Burrell grad Nikki Scherer back to close book on roller-coaster track career at Pitt
Nikki Scherer will be the first to admit it. Her track and field career at Pitt hasn’t gone the way she had hoped.
After winning the PIAA Class AA title in the 400 meters as a senior at Burrell, Scherer figured she would go to Pitt and pick up right where she left off. But it didn’t happen.
She found out in her first collegiate meet that anything she did in high school no longer mattered. After running the 400 in 54 seconds at Shippensburg in the spring, that winter, in an indoor meet with the Panthers, she said she clocked 58 seconds.
Scherer’s tenure at Pitt has been fraught with ups and downs since.
This season, she is back again, a sixth-year competitor who is looking to be at peace with the way she ends her career as a sprinter.
“This is it for me,” she said. “I don’t have another medical redshirt or another covid year after this year. I just want to kind of right my wrongs.
“I don’t want to say I have regrets because I don’t. I just want to do this year for me and just close the book.”

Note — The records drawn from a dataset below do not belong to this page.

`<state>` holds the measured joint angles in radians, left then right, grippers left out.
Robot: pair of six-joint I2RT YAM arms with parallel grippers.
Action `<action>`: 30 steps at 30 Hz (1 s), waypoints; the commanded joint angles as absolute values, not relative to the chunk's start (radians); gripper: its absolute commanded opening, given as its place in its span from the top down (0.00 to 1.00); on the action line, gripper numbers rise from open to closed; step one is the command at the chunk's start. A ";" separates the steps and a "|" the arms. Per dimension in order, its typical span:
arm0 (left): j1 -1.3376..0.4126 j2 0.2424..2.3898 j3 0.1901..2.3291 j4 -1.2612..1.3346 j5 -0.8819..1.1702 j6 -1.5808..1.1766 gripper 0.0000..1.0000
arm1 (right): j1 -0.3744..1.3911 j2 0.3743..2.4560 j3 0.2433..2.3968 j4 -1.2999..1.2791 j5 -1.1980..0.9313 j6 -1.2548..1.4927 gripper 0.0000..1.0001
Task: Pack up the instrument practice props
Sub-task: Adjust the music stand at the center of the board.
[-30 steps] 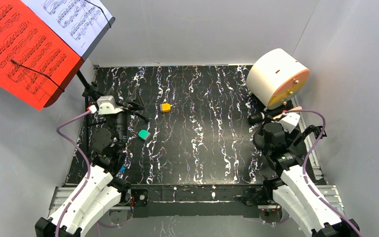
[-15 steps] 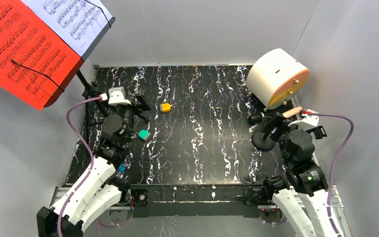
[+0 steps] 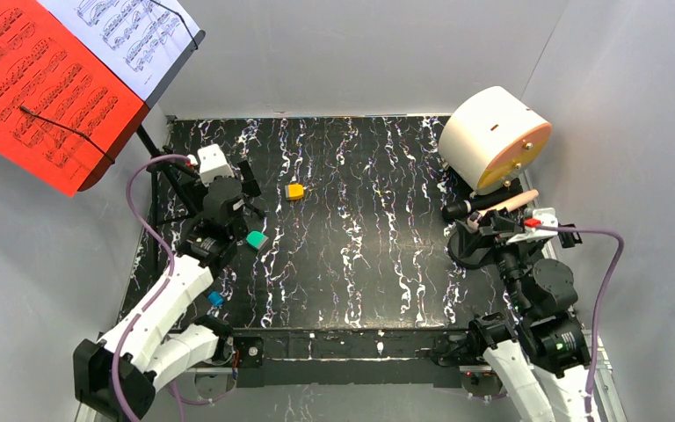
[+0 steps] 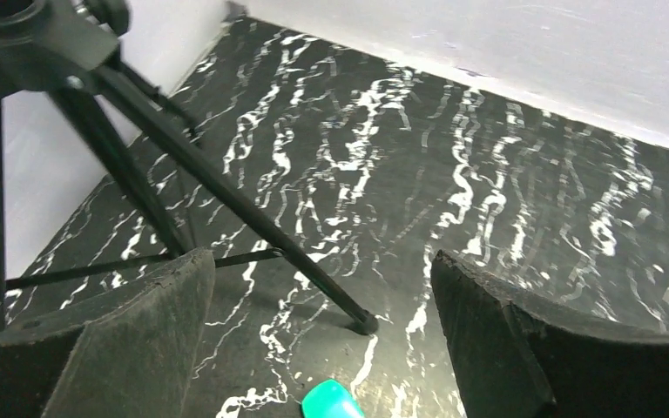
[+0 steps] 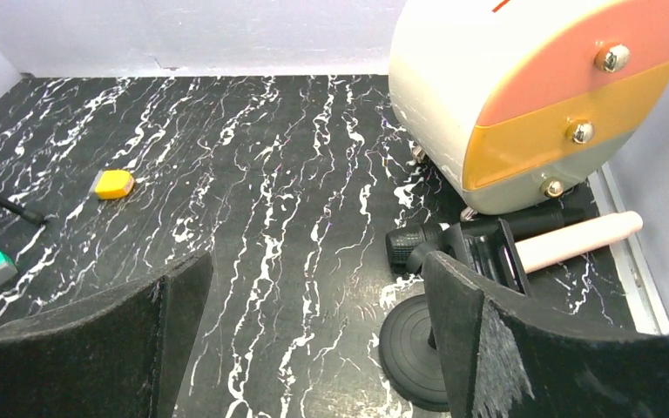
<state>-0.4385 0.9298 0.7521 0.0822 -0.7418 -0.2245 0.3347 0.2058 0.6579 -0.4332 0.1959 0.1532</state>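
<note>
Two grippers reach over the black counter veined with white (image 3: 360, 264), and both have their jaws wide apart with nothing between them.

At far left, the black tripod music rack (image 3: 152, 147) stands upright in the corner. Its tilted panel carries a red music sheet (image 3: 31, 88) with a white music sheet (image 3: 132, 31) on its far side, each crossed by a thin black wire. The left gripper (image 3: 250, 189) hovers just right of the tripod's legs. In the left wrist view, one black tripod leg (image 4: 226, 196) slants down to a foot planted on the counter between the open fingers (image 4: 139, 348), without touching them. A small teal block (image 3: 257, 239) lies just on the near side of that gripper, and a small yellow block (image 3: 295, 191) lies to its right.

At right, the right gripper (image 3: 485, 230) hangs over a microphone (image 5: 409, 246). The microphone has a black ribbed end pointing left and a beige end (image 5: 579, 239) pointing right. It lies roughly level in a black clip (image 5: 488, 248) above a black round base (image 5: 411, 348), and the base rests on the counter just beside the gripper's right finger. Close behind the microphone, on the far side, sits a big white cylinder with an orange and yellow face (image 3: 492, 136).
</note>
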 commanded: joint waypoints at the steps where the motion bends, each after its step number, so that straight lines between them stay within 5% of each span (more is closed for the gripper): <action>1: -0.382 1.008 0.788 0.098 -0.918 -0.288 0.12 | 0.335 0.095 0.589 -0.330 0.138 0.055 0.01; 21: -0.192 1.354 0.760 0.521 -0.970 -0.411 0.32 | 0.335 0.006 0.529 -0.356 0.013 0.009 0.01; 23: -0.178 1.362 0.751 0.547 -0.907 -0.399 0.42 | 0.335 0.006 0.531 -0.358 0.015 0.009 0.01; 26: -0.174 1.356 0.723 0.592 -0.806 -0.373 0.70 | 0.334 0.006 0.533 -0.361 0.009 0.008 0.01; 30: -0.174 1.350 0.680 0.644 -0.635 -0.349 0.88 | 0.334 0.006 0.537 -0.367 0.006 0.002 0.01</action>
<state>-0.1654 1.3670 0.7143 0.5640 -0.8154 -0.3866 0.3347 0.0200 0.5251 -0.3927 0.0204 0.0219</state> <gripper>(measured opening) 0.220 0.985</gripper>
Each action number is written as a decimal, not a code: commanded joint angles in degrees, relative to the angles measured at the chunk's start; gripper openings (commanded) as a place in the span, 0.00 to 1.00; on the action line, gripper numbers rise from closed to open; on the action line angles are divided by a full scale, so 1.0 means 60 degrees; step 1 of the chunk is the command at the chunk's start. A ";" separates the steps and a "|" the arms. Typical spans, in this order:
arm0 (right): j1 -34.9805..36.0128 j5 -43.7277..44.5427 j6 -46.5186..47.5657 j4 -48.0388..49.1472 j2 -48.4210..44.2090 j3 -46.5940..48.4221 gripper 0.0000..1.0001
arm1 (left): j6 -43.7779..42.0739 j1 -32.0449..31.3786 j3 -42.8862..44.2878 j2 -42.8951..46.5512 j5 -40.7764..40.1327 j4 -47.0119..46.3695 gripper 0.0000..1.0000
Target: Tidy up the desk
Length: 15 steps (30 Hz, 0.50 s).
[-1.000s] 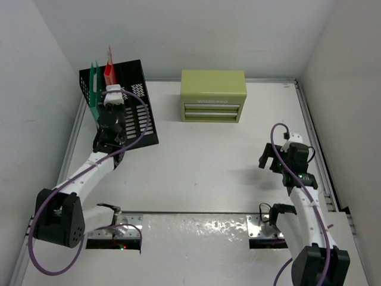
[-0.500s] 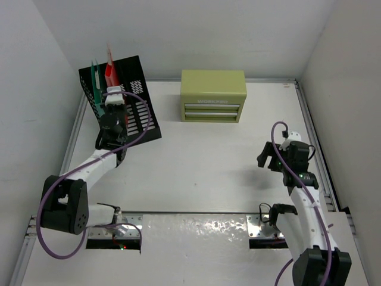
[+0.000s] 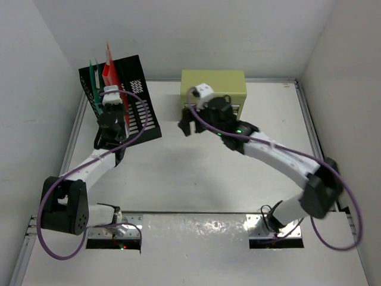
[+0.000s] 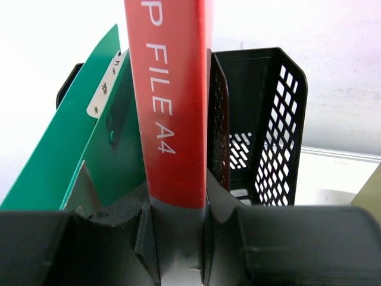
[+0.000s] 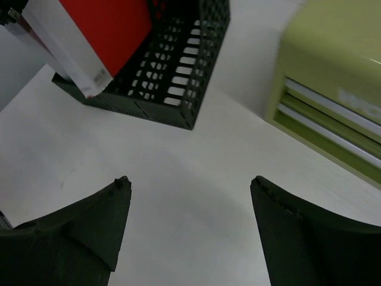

There have been highlights, for sure.
She won the indoor 400 at Penn State during her sophomore season, the outdoor 200 at an meet at Virginia the following season, the indoor 400 at Notre Dame in January 2021 and, in spring 2021, the outdoor 400 at the Tennessee Relays with a personal-best time of 53.75 seconds, eighth fastest in program history at the time.
But the medals and accolades weren’t flooding in as they did in high school. And some circumstances beyond her control didn’t help.
In March 2020, she was coming off her most promising indoor season yet.
She earned second-team All-ACC honors by taking sixth in the 400 at the conference finals with a time of 54.05 seconds — at long last something reminiscent of her PIAA race and perhaps a springboard to long-awaited success in outdoor season.
Then, of course, the covid-19 pandemic shut everything down. Outdoor season was canceled.
Track and field returned in the winter for indoor season, but, with pandemic restrictions still limiting activities, Scherer said, it didn’t feel like a normal season. Then, she and her whole family ended up contracting covid.
As she was just getting back on track and life was regaining a hint of normalcy, in April 2021, Scherer injured her left foot. She continued to compete, but she wasn’t at 100%.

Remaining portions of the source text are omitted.